LONDON (Reuters) - After winning two world championships, finishing runner-up three times, celebrating 32 grand prix victories and making 97 podium appearances, Fernando Alonso still has unfinished business in Formula One.
The Spaniard, who will be 40 in July, is returning this season with Alpine -- the team that as Renault took him to titles in 2005 and 2006 -- in a comeback generating plenty of headlines.
Since he last raced for McLaren in 2018, Alonso has won the Le Mans 24 Hours for a second time with Toyota, competed in the Indianapolis 500 and finished 13th in the Dakar Rally.
He also won the World Endurance Championship in 2019 but, 20 years on from his debut with Minardi, still feels Formula One is where he needs to be.
"The main (reason) why I am here or came back was because I felt that I was at my best in the last couple of years... I felt that I was driving better than ever," Alonso said during last weekend's testing in Bahrain, which hosts the opening race on March 28.
"I had to make a decision on what was the next challenge after Le Mans, Indy, Dakar all the things that I tried.
"I thought that being at my best now, maybe Formula One was the place to be and I have time in the future to rethink some of the challenges that were not completed.
"That's the main thing.

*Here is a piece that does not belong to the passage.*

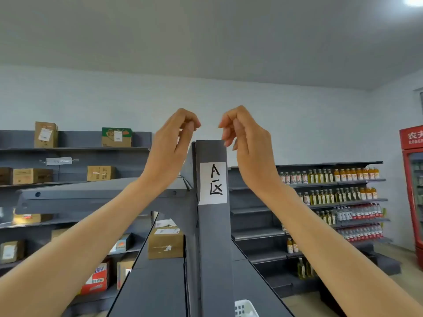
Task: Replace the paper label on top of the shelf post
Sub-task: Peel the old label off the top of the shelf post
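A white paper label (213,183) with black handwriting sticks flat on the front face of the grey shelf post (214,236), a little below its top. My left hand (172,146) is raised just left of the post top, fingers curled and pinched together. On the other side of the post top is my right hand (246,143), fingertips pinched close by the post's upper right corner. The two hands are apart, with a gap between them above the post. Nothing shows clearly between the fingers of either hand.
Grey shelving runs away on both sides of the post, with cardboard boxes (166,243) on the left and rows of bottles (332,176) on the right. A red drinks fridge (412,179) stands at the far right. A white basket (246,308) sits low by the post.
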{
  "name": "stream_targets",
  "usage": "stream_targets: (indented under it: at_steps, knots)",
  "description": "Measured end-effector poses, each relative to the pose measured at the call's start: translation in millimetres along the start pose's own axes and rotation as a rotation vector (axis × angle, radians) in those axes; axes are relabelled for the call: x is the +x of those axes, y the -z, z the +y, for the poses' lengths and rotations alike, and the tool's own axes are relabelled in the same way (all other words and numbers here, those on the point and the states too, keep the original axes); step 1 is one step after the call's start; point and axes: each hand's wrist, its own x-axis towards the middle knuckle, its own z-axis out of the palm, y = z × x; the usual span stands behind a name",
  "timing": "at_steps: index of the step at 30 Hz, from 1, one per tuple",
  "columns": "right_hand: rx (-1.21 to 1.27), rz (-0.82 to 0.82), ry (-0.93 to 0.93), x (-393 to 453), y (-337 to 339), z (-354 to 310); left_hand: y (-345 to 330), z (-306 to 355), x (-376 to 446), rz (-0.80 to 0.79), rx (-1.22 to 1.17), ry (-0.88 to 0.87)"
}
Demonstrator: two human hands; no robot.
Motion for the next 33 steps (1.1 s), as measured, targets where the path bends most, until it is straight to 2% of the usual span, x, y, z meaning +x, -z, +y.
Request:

I felt I had something to do here again."
Alonso's last race win was with Ferrari in 2013, at the Spanish Grand Prix, and he has not stood on the podium since his last year with the Italian team in 2014.
Four tough years that followed with Honda-powered McLaren reaped fewer points in total than he scored in any of his five seasons with Ferrari.
Renault finished fifth last year but had three podium finishes with Daniel Ricciardo and Esteban Ocon and are looking to build on that.
"I don't fear any particular challenge," said Alonso, who will race with titanium plates in his upper jaw as a result of a road accident while cycling in Switzerland in February.
"There are a couple of things that after being two years out I will have to re-learn a little bit and get used to but in terms of driving, or approaching the weekend and working with the team, I think it should be quite smooth.
"I was not two years at home, I was racing every weekend basically. It should be fine," added the Spaniard.
Team mate Ocon, 24, agreed with that: "He doesn't look like a 39-year-old and he doesn't drive like a 39-year-old.
"Trust me, he will be ready and he will be performing at top level."